= DIRECTIONS FOR THIS TASK =
Set down the lines below exactly as they stand, please. Go from the first through the one containing "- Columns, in".

+--

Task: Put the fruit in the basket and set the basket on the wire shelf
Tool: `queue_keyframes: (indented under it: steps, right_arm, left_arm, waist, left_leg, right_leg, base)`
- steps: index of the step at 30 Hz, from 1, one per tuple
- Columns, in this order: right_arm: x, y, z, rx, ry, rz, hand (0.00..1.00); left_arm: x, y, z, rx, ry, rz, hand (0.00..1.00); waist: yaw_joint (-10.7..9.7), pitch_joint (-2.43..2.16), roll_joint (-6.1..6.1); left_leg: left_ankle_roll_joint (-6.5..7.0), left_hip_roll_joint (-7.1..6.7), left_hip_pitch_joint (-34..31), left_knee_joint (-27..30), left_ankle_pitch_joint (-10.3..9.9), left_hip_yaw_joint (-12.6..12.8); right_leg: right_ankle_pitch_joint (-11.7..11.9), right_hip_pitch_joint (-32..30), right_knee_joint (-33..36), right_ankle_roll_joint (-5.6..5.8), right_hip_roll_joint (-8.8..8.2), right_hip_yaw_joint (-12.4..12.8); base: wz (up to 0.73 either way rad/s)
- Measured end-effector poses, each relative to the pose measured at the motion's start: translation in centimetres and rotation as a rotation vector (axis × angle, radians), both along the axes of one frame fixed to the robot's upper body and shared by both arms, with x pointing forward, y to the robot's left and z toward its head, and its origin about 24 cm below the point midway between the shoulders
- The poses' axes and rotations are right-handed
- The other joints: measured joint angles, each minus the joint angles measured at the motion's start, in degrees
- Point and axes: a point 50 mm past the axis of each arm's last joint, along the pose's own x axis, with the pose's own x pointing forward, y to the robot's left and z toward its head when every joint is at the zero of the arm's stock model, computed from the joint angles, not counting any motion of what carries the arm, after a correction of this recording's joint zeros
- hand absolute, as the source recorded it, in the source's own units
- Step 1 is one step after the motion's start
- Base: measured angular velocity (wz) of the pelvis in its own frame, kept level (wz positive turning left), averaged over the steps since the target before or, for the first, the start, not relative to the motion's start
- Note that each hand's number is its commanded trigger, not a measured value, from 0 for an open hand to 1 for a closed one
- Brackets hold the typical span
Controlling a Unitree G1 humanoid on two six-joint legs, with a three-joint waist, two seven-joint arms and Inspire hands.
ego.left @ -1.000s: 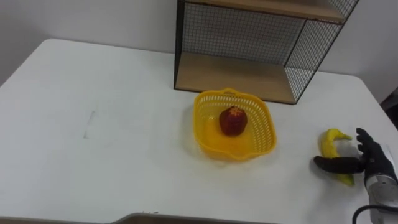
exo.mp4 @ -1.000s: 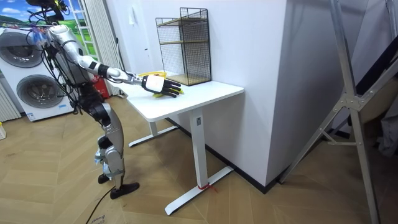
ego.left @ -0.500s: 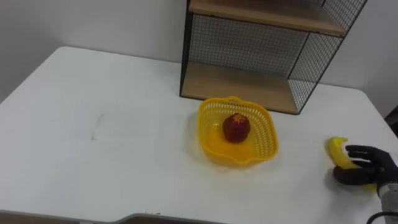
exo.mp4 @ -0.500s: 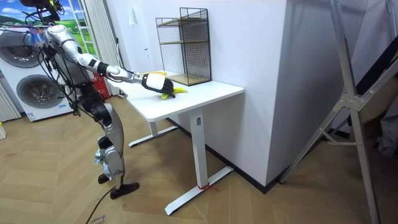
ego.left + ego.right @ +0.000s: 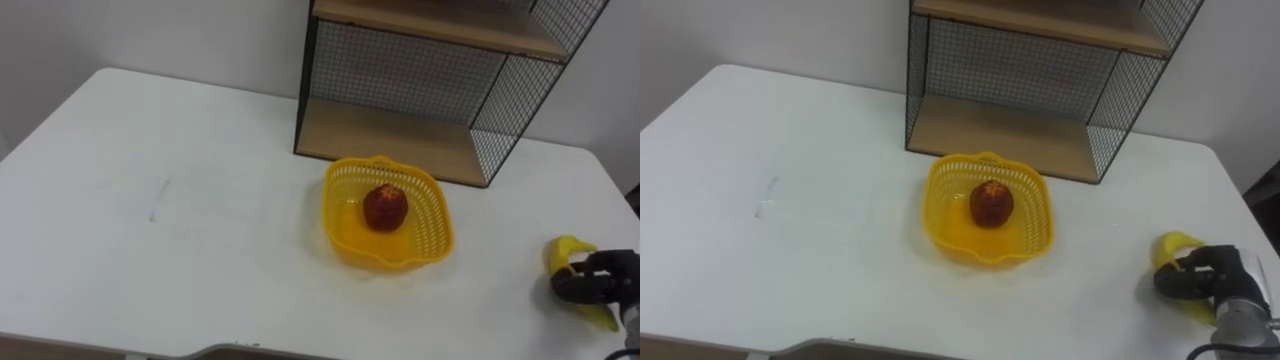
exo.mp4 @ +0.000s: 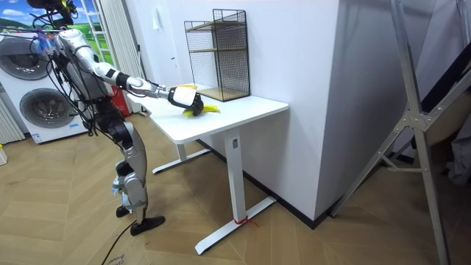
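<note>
The right hand (image 5: 1215,281) covers the banana (image 5: 1171,247) (all but its ends).

Centre frame: yellow basket (image 5: 338,218) with an open lattice weave, a dark red apple (image 5: 384,207) inside, all on a plain white table (image 5: 150,250). Top of frame: wire shelf (image 5: 400,75) of black fine grid mesh with light tan wood boards (image 5: 390,140). Lower right: yellow banana (image 5: 1175,248) and the black right hand (image 5: 1202,278) with a grey wrist.
</note>
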Motion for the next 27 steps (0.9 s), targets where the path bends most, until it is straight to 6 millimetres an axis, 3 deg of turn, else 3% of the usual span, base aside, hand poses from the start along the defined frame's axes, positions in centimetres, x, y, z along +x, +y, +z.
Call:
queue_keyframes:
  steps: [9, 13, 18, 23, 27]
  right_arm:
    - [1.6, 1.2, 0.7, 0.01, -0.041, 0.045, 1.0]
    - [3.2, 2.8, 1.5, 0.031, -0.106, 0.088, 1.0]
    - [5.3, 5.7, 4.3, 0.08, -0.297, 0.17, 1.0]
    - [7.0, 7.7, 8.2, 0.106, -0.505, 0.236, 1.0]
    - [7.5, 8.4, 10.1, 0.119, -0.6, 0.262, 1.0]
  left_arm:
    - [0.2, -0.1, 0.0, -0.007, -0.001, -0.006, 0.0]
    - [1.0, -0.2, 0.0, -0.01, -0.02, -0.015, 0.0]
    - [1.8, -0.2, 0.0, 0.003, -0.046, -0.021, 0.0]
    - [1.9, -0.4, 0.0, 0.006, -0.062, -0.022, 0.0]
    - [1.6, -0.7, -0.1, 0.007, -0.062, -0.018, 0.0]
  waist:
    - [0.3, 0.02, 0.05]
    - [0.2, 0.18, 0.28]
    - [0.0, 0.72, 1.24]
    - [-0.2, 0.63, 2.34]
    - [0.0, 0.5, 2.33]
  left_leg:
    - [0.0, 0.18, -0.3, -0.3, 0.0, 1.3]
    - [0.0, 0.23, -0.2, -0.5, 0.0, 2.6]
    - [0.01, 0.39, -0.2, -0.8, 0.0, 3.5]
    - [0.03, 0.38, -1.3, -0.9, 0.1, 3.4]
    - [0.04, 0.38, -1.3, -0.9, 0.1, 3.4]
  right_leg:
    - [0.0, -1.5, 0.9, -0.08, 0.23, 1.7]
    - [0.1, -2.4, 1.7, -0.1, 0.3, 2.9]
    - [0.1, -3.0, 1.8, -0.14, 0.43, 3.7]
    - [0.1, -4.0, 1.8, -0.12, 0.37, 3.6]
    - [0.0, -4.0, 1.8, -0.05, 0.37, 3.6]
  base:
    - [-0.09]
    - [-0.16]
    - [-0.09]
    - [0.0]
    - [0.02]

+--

= TASK ANSWER =
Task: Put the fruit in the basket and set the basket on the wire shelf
Tool: `queue_keyframes: (indented under it: steps, right_arm, left_arm, waist, left_leg, right_leg, base)`
- steps: index of the step at 30 Hz, from 1, one per tuple
- Columns, in this order: right_arm: x, y, z, rx, ry, rz, hand (0.00..1.00); left_arm: x, y, z, rx, ry, rz, hand (0.00..1.00); waist: yaw_joint (-10.7..9.7), pitch_joint (-2.43..2.16), roll_joint (-6.1..6.1); left_leg: left_ankle_roll_joint (-6.5..7.0), left_hip_roll_joint (-7.1..6.7), left_hip_pitch_joint (-34..31), left_knee_joint (-27..30), left_ankle_pitch_joint (-10.3..9.9), left_hip_yaw_joint (-12.6..12.8); right_leg: right_ankle_pitch_joint (-11.7..11.9), right_hip_pitch_joint (-32..30), right_knee_joint (-33..36), right_ankle_roll_joint (-5.6..5.8), right_hip_roll_joint (-8.8..8.2), right_hip_yaw_joint (-12.4..12.8); base: wz (up to 0.73 either way rad/s)

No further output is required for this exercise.